Re: Use of "long" in incremental sort code

From: Anastasia Lubennikova <a(dot)lubennikova(at)postgrespro(dot)ru>
To: James Coleman <jtc331(at)gmail(dot)com>, Tomas Vondra <tomas(dot)vondra(at)2ndquadrant(dot)com>
Cc: "Tang, Haiying" <tanghy(dot)fnst(at)cn(dot)fujitsu(dot)com>, David Rowley <dgrowleyml(at)gmail(dot)com>, "pgsql-hackers(at)postgresql(dot)org" <pgsql-hackers(at)postgresql(dot)org>
Subject: Re: Use of "long" in incremental sort code
Date: 2020-11-23 11:11:04
Message-ID: 005bd231-acff-6a56-e37b-8ccfc1ef9f93@postgrespro.ru
Views: Raw Message | Whole Thread | Download mbox | Resend email
Thread:
Lists: pgsql-hackers

On 05.11.2020 02:53, James Coleman wrote:
> On Tue, Nov 3, 2020 at 4:42 PM Tomas Vondra
> <tomas(dot)vondra(at)2ndquadrant(dot)com> wrote:
>> On Tue, Nov 03, 2020 at 03:53:53AM +0100, Tomas Vondra wrote:
>>> Hi,
>>>
>>> I took another look at this, and 99% of the patch (the fixes to sort
>>> debug messages) seems fine to me.
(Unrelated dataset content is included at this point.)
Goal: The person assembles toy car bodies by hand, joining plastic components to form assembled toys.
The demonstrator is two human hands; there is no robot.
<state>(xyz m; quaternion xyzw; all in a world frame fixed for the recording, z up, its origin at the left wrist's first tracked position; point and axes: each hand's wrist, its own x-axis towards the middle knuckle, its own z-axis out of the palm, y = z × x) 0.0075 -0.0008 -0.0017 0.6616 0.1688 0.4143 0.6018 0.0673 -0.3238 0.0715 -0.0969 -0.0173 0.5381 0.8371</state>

Attached is the part I plan to get
>>> committed, including commit message etc.
>>>
>> I've pushed this part. Thanks for the patch, Haiying Tang.
>>
>>> The one change I decided to remove is this change in tuplesort_free:
>>>
>>> - long spaceUsed;
>>> + int64 spaceUsed;
>>>
>>> The reason why I think this variable should be 'long' is that we're
>>> using it for this:
>>>
>>> spaceUsed = LogicalTapeSetBlocks(state->tapeset);
>>>
>>> and LogicalTapeSetBlocks is defined like this:
>>>
>>> extern long LogicalTapeSetBlocks(LogicalTapeSet *lts);
>>>
>>> FWIW the "long" is not introduced by incremental sort - it used to be in
>>> tuplesort_end, the incremental sort patch just moved it to a different
>>> function. It's a bit confusing that tuplesort_updatemax has this:
>>>
>>> int64 spaceUsed;
>>>
>>> But I'd argue this is actually wrong, and should be "long" instead. (And
>>> this actually comes from the incremental sort patch, by me.)
>>>
>>>
>>> FWIW while looking at what the other places calling LogicalTapeSetBlocks
>>> do, and I noticed this:
>>>
>>> uint64 disk_used = LogicalTapeSetBlocks(...);
>>>
>>> in the disk-based hashagg patch. So that's a third data type ...
>>>
>> IMHO this should simply switch the current int64 variable to long, as it
>> was before. Not sure about about the hashagg uint64 variable.
> Is there anything that actually limits tape code to using at most 4GB
> on 32-bit systems?

At first glance, I haven't found anything that could limit tape code. It
uses BufFile, which is not limited by the OS file size limit.
Still, If we want to change 'long' in LogicalTapeSetBlocks, we should
probably also update nBlocksWritten and other variables.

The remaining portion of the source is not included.